Imposing title for a blog post. It may sound kind of boring, but before we die each of us -- more than likely -- is going to face the bioethical question, "What kind of life is worth living, and at what cost?"
Back in the 1980s I lived and breathed health policy issues. That was my job. Also, my passion.
Recently I got to reminiscing about the days when I worked with Portland psychiatrist Ralph Crawshaw and Senate president John Kitzhaber (who later became Oregon's governor) on a project that laid the foundation for the Oregon Health Plan.
Getting into spring cleaning, at my wife's urging I started going through some boxes in the garage that held old memories. Out popped some Oregon Health Decisions publications -- an organization that I helped found, and was executive director of for several years.

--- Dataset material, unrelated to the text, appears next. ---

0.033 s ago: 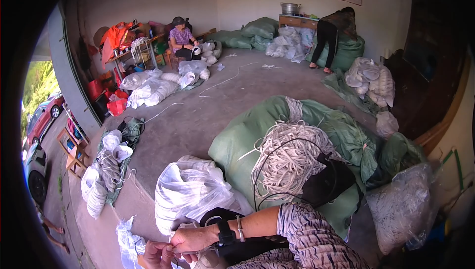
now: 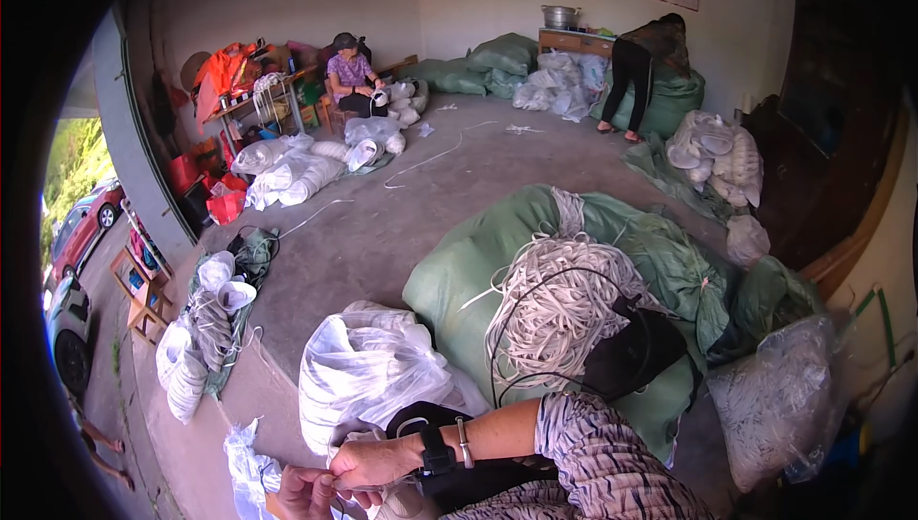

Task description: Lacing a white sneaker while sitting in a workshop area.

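Observation:
Low in the view, my right hand [image 2: 368,464] reaches in from the right, with a dark band and a bracelet at its wrist. Its fingers are closed and bent down. My left hand [image 2: 304,493] meets it with thumb and fingers pinched together; a pale plastic-like covering [image 2: 251,470] shows beside its wrist. What the fingertips hold is too small to tell. Under the right hand lies an off-white piece [image 2: 405,502], partly hidden. Just beyond the hands sits a clear plastic bag [image 2: 368,367] of whitish items.
Green sacks [image 2: 459,257] stand at right, topped by a heap of flat pale strips [image 2: 559,305] and a dark cable. A clear bag [image 2: 779,396] lies farther right. White rounded pieces [image 2: 186,372] are at left. One person [image 2: 349,75] sits at the back; another [image 2: 636,70] bends over a sack.

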The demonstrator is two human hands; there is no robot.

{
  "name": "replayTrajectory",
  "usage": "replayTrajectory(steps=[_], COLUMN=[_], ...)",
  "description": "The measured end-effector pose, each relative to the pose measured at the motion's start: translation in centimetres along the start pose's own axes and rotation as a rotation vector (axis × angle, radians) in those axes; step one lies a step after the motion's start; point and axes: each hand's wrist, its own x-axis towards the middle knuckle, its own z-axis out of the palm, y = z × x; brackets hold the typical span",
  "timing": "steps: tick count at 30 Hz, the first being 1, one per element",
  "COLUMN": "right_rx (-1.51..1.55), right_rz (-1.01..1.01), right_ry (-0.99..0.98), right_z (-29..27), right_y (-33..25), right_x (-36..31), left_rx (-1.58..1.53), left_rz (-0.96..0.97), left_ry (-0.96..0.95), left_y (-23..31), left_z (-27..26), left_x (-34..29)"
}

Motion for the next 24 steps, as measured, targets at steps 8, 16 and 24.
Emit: replayTrajectory(steps=[8, 16, 24], right_rx=[0.364, 0.395, 0.455], right_rz=[-0.032, -0.221, -1.211], right_ry=[0.427, 0.913, 1.135], right_z=[-3.1, -15.6, -21.9], right_y=[0.8, -7.3, -31.6], right_x=[1.3, 1.8, -12.0], left_rx=[0.933, 0.94, 1.009], left_rz=[0.342, 0.286, 0.308], left_ry=[-0.167, -0.129, -0.115], left_y=[-6.8, -7.1, -4.7], left_z=[2.4, 3.2, 3.9], left_x=[-3.1, -3.6, -2.9])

It had been a long time since I'd seen "Quality of Life in Allocating Health Care Resources," which I wrote in 1988 on behalf of a Citizens Health Care Parliament. Reading it with fresh eyes, I was amazed at how the issues Oregon and the nation wrestled with then are the same issues being debated now.
Read the 23 page report and see for yourself. (It's a 1.4 MB PDF file.)
Download Quality of Life in Allocating Health Care Resources
Illustrating how the more things change in health care, the more they stay the same, here's how the report starts off.
Health care in Oregon and the nation faces critical choices. Many attempts have been made to cut health care costs, but spending in this area by both government and the private sector continues to increase much faster than growth in the general economy.
Left unchecked, the burden of rising expenditures for private health insurance and public programs such as Medicare and Medicaid will lead to a growing inability of low- and middle- income Americans to receive health care, and siphon off tax dollars that could be used for other pressing social needs.
The real tragedy is that even though this country spends a far greater percentage of its gross national product for health services than does any other nation, this had not brought us either markedly improved access to health services or better health. The United States infant mortality rate ranks 19th among industrialized nations, and 37 million people do not have private or public health insurance.
Even though I wrote the report, the passage of more than twenty years caused me to read it today as if I'd never seen it before. Here's a few lines that struck me.
The goal of priority-setting is not to limit health care benefits, but to assure that as many of those benefits as possible are made available to people. Resource allocation becomes a concern only when there is a societal obligation to provide the services to be allocated. There is no public outcry about the maldistribution of diamond rings in homes across America, since this is not considered to be a basic human need.
...Rescuers will spend vast amounts of money to save a person trapped in a well when logic argues that more lives could have been saved if that same money were spent differently. The point seems to be that whatever our minds decide, our hearts must be able to live with.
Like most Americans, I'm hoping that a viable national health care plan is going to emerge from Congress and the Obama administration soon -- looks like it could be this year. Whatever that plan looks like, it is going to have to deal with quality of life and resource allocation issues.
I'm proud that Oregon helped lead the way in finding solutions to our health care problems. And pleased that I was able to contribute to that effort.
I'm also happy to learn, via a Wikipedia article, that Portlander Dr. Ralph Crawshaw was still very much alive and kicking in 2005. It was great to work with Ralph back in my state health planning and Oregon Health Decisions days. He was a great guy and a marvelously energetic activist.
Oregon (and you in helping design it) faced a tough issue that the country will have to face with this subject. Not only will what is likely to be most successful for quality of life have to be taken into consideration but maybe even some limitations on those who exercise very unhealthy lifestyles that they wish to continue but that demand the public then pay the price.
One example is the alcoholic who wants a new liver but wants to continue drinking, but it's the easier one. This will be a tough one to resolve in a country that values freedom; and yet is it fair to ask everyone to pay when someone doesn't care enough about their own health to be reasonable in their lifestyle. If it's not dealt with, and a lot won't want to touch this issue, then the plan could easily escalate in cost to a point where it falls apart.